→ Aim of the task
Return the data that follows exactly. Include every line.

→ Supplied data
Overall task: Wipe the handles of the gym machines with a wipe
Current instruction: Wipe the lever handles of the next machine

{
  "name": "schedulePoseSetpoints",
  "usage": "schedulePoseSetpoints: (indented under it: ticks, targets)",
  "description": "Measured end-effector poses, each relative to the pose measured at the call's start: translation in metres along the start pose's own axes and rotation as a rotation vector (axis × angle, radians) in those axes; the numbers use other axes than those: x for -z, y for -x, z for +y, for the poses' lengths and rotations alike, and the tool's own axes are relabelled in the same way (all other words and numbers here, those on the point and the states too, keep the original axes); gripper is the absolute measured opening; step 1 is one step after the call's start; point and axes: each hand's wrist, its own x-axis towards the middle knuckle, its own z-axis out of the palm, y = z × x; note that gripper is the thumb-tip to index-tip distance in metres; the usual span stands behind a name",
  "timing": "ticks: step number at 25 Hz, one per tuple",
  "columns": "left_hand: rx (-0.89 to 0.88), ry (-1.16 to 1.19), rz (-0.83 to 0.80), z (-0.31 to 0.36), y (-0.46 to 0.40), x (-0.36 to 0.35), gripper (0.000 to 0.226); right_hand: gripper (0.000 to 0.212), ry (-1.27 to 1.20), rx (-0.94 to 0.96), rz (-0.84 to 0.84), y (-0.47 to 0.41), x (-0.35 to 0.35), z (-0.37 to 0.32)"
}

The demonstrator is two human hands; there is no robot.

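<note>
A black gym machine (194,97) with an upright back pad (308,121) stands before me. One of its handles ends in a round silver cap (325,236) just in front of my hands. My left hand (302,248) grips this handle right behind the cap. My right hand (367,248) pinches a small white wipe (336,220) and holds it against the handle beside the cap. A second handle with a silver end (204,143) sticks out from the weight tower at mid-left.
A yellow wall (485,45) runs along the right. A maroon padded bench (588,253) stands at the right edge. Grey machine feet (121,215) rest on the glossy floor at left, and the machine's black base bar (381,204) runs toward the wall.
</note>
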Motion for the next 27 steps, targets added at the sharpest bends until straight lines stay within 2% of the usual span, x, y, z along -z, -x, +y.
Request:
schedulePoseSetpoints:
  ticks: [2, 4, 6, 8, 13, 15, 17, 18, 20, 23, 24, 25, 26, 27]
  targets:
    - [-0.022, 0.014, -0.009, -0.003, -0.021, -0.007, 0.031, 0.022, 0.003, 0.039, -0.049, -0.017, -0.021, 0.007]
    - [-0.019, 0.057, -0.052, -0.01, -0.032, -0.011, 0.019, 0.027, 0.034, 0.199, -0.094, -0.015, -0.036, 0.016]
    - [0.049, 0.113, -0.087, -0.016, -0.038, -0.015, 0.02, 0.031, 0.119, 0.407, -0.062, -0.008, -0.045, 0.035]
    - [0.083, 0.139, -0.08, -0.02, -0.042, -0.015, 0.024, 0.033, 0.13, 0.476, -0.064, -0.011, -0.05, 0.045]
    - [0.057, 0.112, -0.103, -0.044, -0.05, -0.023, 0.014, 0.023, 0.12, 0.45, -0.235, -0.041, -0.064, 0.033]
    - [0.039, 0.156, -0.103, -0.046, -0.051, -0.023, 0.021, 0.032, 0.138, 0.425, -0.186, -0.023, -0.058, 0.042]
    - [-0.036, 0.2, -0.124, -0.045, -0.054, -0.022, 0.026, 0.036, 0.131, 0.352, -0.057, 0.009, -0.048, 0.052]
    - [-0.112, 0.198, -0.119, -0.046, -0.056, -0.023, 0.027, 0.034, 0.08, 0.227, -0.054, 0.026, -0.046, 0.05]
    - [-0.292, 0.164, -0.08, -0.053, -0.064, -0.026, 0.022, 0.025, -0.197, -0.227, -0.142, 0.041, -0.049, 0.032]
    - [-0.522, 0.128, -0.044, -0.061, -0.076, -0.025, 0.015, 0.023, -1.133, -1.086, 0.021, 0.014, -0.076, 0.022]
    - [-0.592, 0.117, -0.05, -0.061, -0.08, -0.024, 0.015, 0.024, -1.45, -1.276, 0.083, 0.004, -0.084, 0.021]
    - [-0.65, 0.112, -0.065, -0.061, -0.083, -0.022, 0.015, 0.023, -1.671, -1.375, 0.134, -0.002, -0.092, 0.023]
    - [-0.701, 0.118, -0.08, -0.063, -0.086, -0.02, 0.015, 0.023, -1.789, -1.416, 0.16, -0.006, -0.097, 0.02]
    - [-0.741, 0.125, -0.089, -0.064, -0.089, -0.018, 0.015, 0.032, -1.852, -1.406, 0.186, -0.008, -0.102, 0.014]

→ Written reply
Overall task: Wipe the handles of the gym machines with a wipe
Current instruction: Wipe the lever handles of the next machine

{
  "name": "schedulePoseSetpoints",
  "usage": "schedulePoseSetpoints: (indented under it: ticks, targets)",
  "description": "Measured end-effector poses, each relative to the pose measured at the call's start: translation in metres along the start pose's own axes and rotation as a rotation vector (axis × angle, radians) in those axes; the numbers use other axes than those: x for -z, y for -x, z for +y, for the poses' lengths and rotations alike, and the tool's own axes are relabelled in the same way (all other words and numbers here, those on the point and the states too, keep the original axes); gripper is the absolute measured opening; step 1 is one step after the call's start; point and axes: each hand's wrist, its own x-axis towards the middle knuckle, its own z-axis out of the palm, y = z × x; note that gripper is the thumb-tip to index-tip distance in metres; the usual span stands behind a name",
  "timing": "ticks: step number at 25 Hz, one per tuple",
  "columns": "left_hand: rx (-0.89 to 0.88), ry (-1.16 to 1.19), rz (-0.83 to 0.80), z (-0.31 to 0.36), y (-0.46 to 0.40), x (-0.36 to 0.35), gripper (0.000 to 0.226); right_hand: gripper (0.000 to 0.212), ry (-1.27 to 1.20), rx (-0.94 to 0.96), rz (-0.84 to 0.84), y (-0.47 to 0.41), x (-0.35 to 0.35), z (-0.37 to 0.32)"
}

The demonstrator is two human hands; there is no robot.

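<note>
A black gym machine (194,97) with an upright back pad (308,121) stands before me. One of its handles ends in a round silver cap (325,236) just in front of my hands. My left hand (302,248) grips this handle right behind the cap. My right hand (367,248) pinches a small white wipe (336,220) and holds it against the handle beside the cap. A second handle with a silver end (204,143) sticks out from the weight tower at mid-left.
A yellow wall (485,45) runs along the right. A maroon padded bench (588,253) stands at the right edge. Grey machine feet (121,215) rest on the glossy floor at left, and the machine's black base bar (381,204) runs toward the wall.
</note>
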Motion for the next 27 steps, targets added at the sharpest bends until straight lines stay within 2% of the usual span, x, y, z along -z, -x, +y.
Request:
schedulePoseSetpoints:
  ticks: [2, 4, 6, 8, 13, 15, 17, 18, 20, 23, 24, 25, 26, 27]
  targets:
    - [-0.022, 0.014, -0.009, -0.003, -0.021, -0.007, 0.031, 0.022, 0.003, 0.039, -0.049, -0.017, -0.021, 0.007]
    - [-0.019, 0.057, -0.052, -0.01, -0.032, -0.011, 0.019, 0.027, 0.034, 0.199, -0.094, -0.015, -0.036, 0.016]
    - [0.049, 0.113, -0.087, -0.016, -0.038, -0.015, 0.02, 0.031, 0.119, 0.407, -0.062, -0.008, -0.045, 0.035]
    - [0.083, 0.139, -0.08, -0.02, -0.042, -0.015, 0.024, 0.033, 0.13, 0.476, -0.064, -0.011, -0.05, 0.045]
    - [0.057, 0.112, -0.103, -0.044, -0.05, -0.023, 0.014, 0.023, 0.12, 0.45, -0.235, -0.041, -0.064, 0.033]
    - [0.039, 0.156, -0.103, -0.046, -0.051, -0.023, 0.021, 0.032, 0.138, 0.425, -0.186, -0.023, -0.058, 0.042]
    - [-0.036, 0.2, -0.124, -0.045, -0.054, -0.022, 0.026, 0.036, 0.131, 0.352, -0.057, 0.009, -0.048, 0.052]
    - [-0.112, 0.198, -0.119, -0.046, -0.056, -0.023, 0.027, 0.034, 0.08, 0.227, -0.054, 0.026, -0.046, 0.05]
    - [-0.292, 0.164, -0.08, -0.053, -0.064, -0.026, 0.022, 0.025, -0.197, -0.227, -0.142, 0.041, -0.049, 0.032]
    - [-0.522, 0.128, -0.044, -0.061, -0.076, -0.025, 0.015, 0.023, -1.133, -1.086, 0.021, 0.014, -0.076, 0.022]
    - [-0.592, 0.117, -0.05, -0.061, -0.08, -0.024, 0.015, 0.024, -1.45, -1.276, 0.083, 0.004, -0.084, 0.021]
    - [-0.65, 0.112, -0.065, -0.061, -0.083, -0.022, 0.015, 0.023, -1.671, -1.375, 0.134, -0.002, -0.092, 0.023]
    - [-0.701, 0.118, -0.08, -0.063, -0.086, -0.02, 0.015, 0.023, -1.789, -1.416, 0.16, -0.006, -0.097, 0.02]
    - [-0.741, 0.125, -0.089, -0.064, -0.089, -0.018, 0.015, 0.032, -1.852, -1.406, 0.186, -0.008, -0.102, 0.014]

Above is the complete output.